Kenar Jhaveri: And you think that FSGS pathology finding related to Alport or [00:14:00] Alport-like disease is more of a progression of disease, or just another variant of Alport that presents with a pathology that looks like FSGS?
Koyal Jain: I don't know if we know. I think it's both. I think there's sometimes progression of disease and maybe this is a variant and we just haven't known yet.
Kenar Jhaveri: Yeah. And then, [00:14:15] one thing that they always ask on the boards, and I've never seen it, but I've heard of it, is, if your patient gets a kidney transplant, what is the biggest fear? Maybe not in your case because this usually happens in X-linked patients, but your patient's probably not X-linked [00:14:30] Alport.
So is this anti-GBM disease, right? Post transplant?
Koyal Jain: Yeah. You can have antibodies. If you've had abnormal alpha chains or, not certain alpha chains and now you get a normal kidney from a transplant, you essentially can then develop antibodies against the alpha [00:14:45] chains of this normal kidney, and that can cause anti-GBM disease.
Kenar Jhaveri: And it's not a very high percentage, like three percent or four percent of patients with mostly males with X-linked disease, so the point is that these patients don't have recurrent disease. Alport's is not coming [00:15:00] back. So this is a genetic disease, but you can get Goodpasture's or anti-GBM disease in a small percentage of population post kidney transplant. And that's basically the majority of the Alport's highlights, right? So it's genetics really that you need to know. You [00:15:15] need to know that there's really not much treatment out there besides ACE and ARB, SGLT2 inhibitors. And then the treatment of transplant could lead to a post-transplant anti-GBM disease.

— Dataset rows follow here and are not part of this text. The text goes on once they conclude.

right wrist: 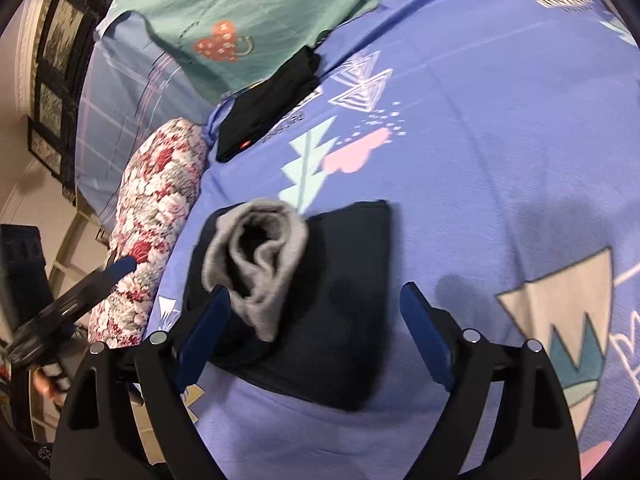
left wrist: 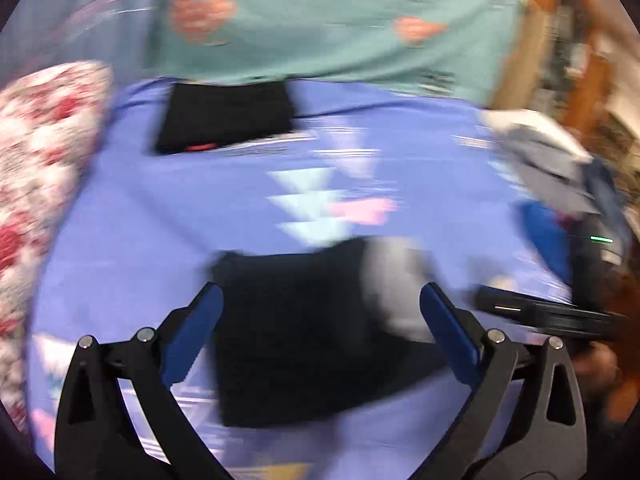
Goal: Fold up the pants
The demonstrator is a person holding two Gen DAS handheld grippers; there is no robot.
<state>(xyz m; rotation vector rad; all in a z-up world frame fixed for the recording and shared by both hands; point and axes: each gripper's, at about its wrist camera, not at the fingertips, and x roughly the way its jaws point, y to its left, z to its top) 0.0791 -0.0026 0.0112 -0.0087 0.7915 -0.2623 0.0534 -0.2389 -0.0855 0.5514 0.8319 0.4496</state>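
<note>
Between the wide-open, empty jaws of the right gripper point(right wrist: 314, 308) the folded black pants point(right wrist: 320, 304) are seen on the blue bedsheet point(right wrist: 500, 140) — a compact dark rectangle, grey lining point(right wrist: 256, 256) bunched on top. The left gripper point(left wrist: 320, 304) is likewise spread and empty — the bundle lies just ahead. Which gripper is nearer cannot be told; the left view is blurred.

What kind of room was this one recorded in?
Most likely a bedroom: the black folded pants lie on a bed's blue patterned sheet, beside a floral bolster pillow and a green heart-print cover.
</note>
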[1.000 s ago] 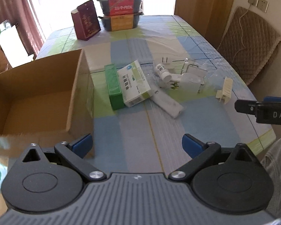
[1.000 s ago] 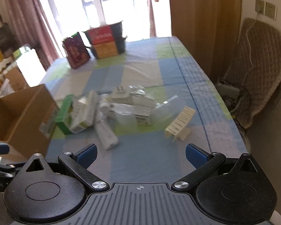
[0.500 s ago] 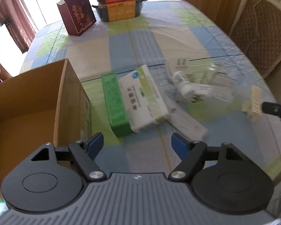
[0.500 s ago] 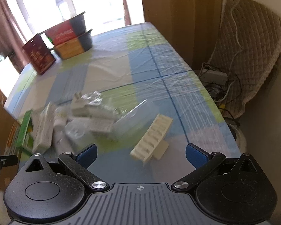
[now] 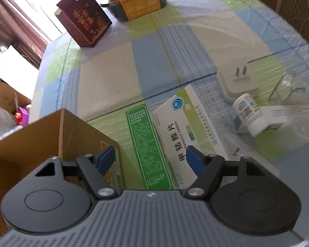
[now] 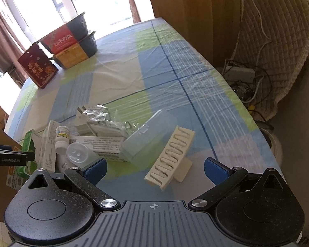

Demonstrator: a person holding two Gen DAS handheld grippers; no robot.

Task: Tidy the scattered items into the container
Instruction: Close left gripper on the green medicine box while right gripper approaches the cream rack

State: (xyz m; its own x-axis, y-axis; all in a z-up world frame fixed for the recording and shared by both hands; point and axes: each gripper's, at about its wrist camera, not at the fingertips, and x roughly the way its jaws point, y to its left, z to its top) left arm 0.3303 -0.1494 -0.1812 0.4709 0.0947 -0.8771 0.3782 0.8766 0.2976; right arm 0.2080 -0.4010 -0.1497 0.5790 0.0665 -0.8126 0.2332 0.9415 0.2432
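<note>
Tongs (image 5: 150, 157) agape over green box (image 5: 148, 144) beside carton (image 5: 61, 135).

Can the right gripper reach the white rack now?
Probably yes: the right gripper is open and the white rack lies between its fingers with nothing on it, apart from the clear box beside it.

Left gripper (image 5: 149, 157) and right gripper (image 6: 155, 168): ribbed grey housing, black linkage arms with silver screws, round black discs, blue finger pads (image 6: 215, 169).
</note>
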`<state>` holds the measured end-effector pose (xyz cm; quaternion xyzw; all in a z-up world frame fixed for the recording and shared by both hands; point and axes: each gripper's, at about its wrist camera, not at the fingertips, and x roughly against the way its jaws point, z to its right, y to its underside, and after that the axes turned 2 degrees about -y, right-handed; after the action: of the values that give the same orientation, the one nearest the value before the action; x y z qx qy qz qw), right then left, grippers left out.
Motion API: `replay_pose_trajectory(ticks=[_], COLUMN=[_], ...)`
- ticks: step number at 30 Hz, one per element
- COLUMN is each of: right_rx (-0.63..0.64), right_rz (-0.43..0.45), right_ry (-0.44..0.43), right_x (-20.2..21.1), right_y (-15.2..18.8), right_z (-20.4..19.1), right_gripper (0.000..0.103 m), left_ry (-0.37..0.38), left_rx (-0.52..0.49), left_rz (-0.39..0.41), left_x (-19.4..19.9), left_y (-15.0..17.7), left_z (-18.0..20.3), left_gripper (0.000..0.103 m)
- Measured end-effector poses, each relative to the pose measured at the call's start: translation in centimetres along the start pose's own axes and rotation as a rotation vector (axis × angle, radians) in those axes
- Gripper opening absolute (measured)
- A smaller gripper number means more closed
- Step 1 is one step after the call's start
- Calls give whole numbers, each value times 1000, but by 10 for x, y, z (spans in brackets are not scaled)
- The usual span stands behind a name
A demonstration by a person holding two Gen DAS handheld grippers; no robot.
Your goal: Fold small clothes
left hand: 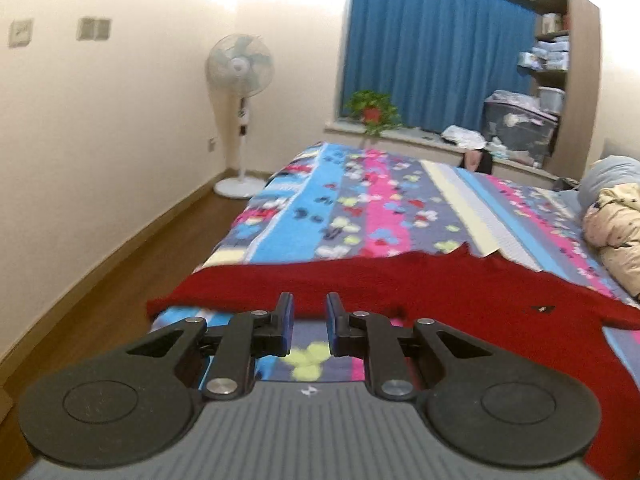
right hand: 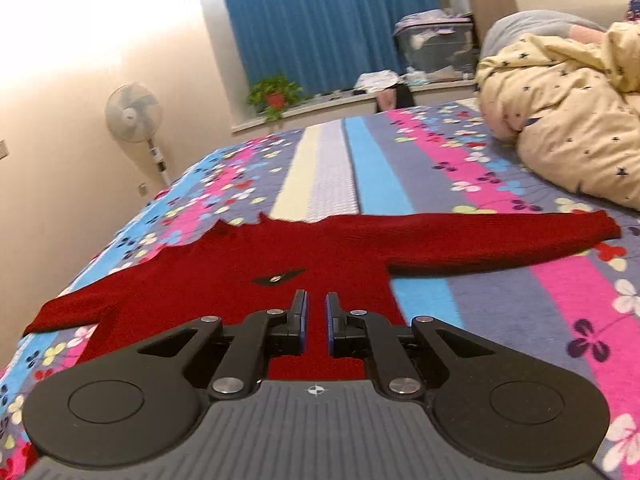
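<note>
Sweater (right hand: 256,264) lies flat on bed (right hand: 500,300); your left tongs (left hand: 310,312) and right tongs (right hand: 316,308) are narrow, empty. Careless grabs could bunch the sleeves and skew your fold.

A red sweater (right hand: 280,256) lies flat on the striped flowered bedspread (right hand: 500,292), sleeves spread toward nine and three o'clock. The right gripper (right hand: 316,304) (jaws nearly closed, nothing between them) hangs above its body. A cream star-print quilt (right hand: 560,112) lies bunched at two o'clock.

Bed with striped floral cover (right hand: 500,300); red sweater (right hand: 280,252) spread flat, cream starred quilt (right hand: 560,120) bunched beside
</note>
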<state>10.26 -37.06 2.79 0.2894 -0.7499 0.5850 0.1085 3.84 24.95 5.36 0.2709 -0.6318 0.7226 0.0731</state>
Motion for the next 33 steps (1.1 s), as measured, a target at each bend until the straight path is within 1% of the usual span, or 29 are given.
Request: replay_pose_trajectory(ticks=[1,2,3,4,6,9,11,15,21,22,24,26,30,32,33], right_rx=[7,13,20,23,18,11,25,83,92,96,105,114,149,163,166], right_rz=[-7,-13,-17,-21,-32,-39,-38,-41,-51,-53,-60,-65,-64,-62,-60], right_ry=[-5,-8,-10,-10,-12,-19,-28,-20,-26,-27,-28,-32,-32,-25,-23], right_x=[-3,-5,-7,-8,-11,-12,-14,-21,-29,-30,-32,-33,-37,-39,-40], right_y=[0,0,1,1,2,2,2,3,3,4,5,5,6,4,4], right_z=[-2,-4,-5,-6,-6,-7,-8,-14,-15,-16,-16,-17,-21,-22,-21], right_gripper=[9,9,9,9,9,10,10,10,10,10,10,10,10,10,10], left_ry=[-10,-6,-9,-7,-8,-1,-10,-14,-6,-9,-13,-32,-8,-7,-6], left_rx=[54,100,130,148,164,169,187,236,284,302,335,315,239,240,261], left_rz=[-41,-68,-43,-35,-60,-73,-81,-60,-48,-50,-82,-132,-149,-156,-157], left_x=[-5,-8,-6,-5,-10,-18,-23,-32,-40,-43,-56,-74,-98,-113,-121], left_y=[7,7,7,7,7,6,5,4,5,6,11,14,15,14,13], left_z=[-7,-13,-19,-22,-23,-23,-25,-22,-21,-21,-20,-14,-5,-8,-12], left_gripper=[18,18,18,18,18,18,18,18,18,18,18,18,18,18,18])
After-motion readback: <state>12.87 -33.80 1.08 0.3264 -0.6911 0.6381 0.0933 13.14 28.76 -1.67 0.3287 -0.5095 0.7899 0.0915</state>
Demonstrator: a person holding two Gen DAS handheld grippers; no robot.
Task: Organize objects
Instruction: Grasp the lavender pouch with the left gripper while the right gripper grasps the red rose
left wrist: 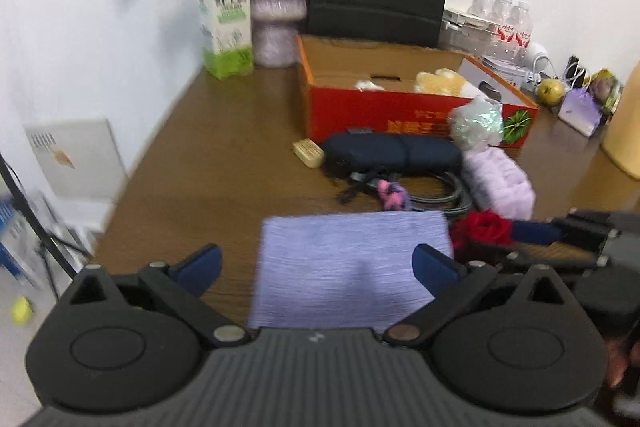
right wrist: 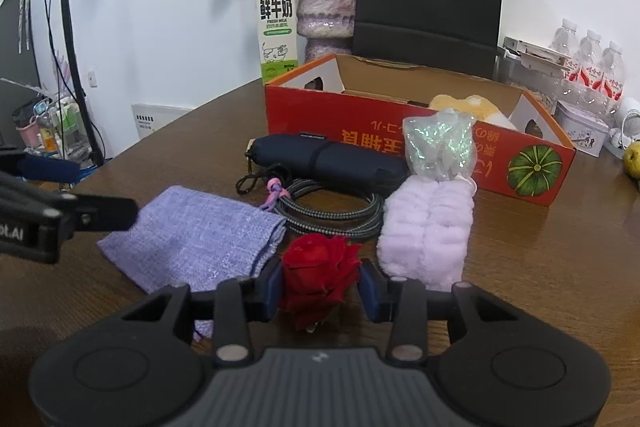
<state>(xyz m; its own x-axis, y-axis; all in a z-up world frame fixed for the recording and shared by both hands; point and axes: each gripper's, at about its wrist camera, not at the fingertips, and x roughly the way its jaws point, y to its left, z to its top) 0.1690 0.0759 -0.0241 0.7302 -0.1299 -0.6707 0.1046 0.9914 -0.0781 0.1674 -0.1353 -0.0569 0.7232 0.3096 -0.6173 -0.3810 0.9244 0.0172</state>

Anything else that you wanna highlight before we close?
Koyal Jain: No, I think this is perfect. The only [00:15:30] thing I wanna make sure people recognize is collagen IV and FSGS, and also the thin basement membrane disease may not always be completely benign. Just clinically really important.
Kenar Jhaveri: So with that, Koyal and I will sign off on GN in Ten. See you [00:15:45] next time
Koyal Jain: Have a wonderful day. Bye-bye
Laurel Damashek: This has been GN in 10 from the International Society of Glomerular Disease. You can listen and subscribe wherever podcasts are found and tweet at us at ISGDtweets. [00:16:00] Thank you for joining us.
Kenar Jhaveri: You forgot to say it's board review bonus or
Koyal Jain: I did say board review bonus. I never forgot this time. I wrote it down.